Steamboat Planning Commission debates ‘promise’ to community
May 22, 2014
Steamboat Springs — On Thursday evening, the Steamboat Springs Planning Commission heard items for two projects, both of which were approved, though with varying degrees of support.
The first two items on the agenda were for part of the remaining undeveloped area of Wildhorse Meadows. A preliminary plat was to split the parcel into two lots: one for a office building with a restaurant on the ground floor and the other for future development.
The tenant for the office building is investment management firm Deer Park Road Corp.
A final development plan was next for the four-story building that is planned for the area across from Trailhead Lodge and the Wildhorse Meadows gondola.
Deer Park Road Corp.
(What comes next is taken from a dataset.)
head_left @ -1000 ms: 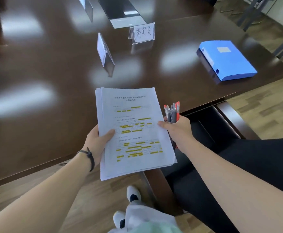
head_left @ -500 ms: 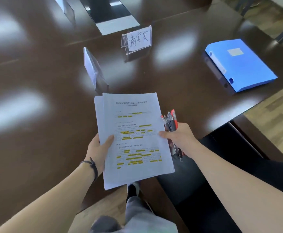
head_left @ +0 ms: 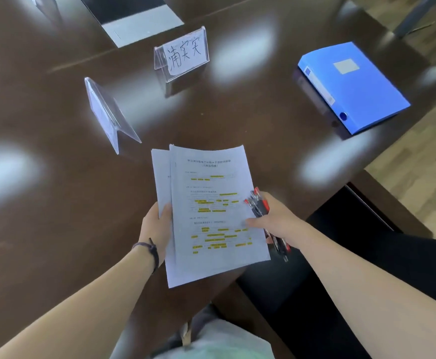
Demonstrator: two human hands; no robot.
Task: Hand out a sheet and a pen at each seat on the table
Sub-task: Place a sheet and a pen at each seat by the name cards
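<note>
Dark table (head_left: 56,216): handwritten name card (head_left: 185,54) beyond the sheet stack (head_left: 211,211), clear card stand (head_left: 108,115) left of it, blue binder (head_left: 351,86) far right, black chair (head_left: 341,268) right-below. Left hand (head_left: 157,229) grips the stack's left edge, thumb on top. Right hand (head_left: 276,218) grips pens (head_left: 259,206), thumb touching the top sheet's right edge.

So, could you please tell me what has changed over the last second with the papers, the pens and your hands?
The stack of sheets has come forward over the table. The right hand, bundle of pens in its grip, has moved in so its thumb presses on the top sheet, which now sits offset from the rest. The left hand still grips the stack's left edge. Nothing has been let go; name card and blue folder lie untouched.
</note>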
CEO Michael Craig-Scheckman said the plans for the building came out of the company's growth and desire to have an office near Steamboat Ski Area.
"Our business is money management, but one of the things that we do in managing money is we have investors from all over the world, and we sell Steamboat," he said. "We wanted to build a building where we could showcase the best of Steamboat, the best of Colorado."
Member of the Planning Commission raised questions about the parking provided and the pitch of the building roofs, but both conformed to city's community development code.
The preliminary plat and final development plan each passed unanimously.
The next agenda items proved more divisive, as Planning Commission members Rich Levy and Kathi Meyer opposed the zoning change and development plan for part of the Majestic Valley subdivision in the southern end of Steamboat.
Majestic Valley went through the city's previous planned unit development process in 2005.
In the old PUD process, variances or mixed uses that might not otherwise fit in a single zone district were allowed in return for concessions from the developer.
"It was purely horse trading," Levy said about the process.
Majestic Valley's old PUD allowed for duplexes to be built while also designating a 1.85-acre lot as a "commercial expansion parcel."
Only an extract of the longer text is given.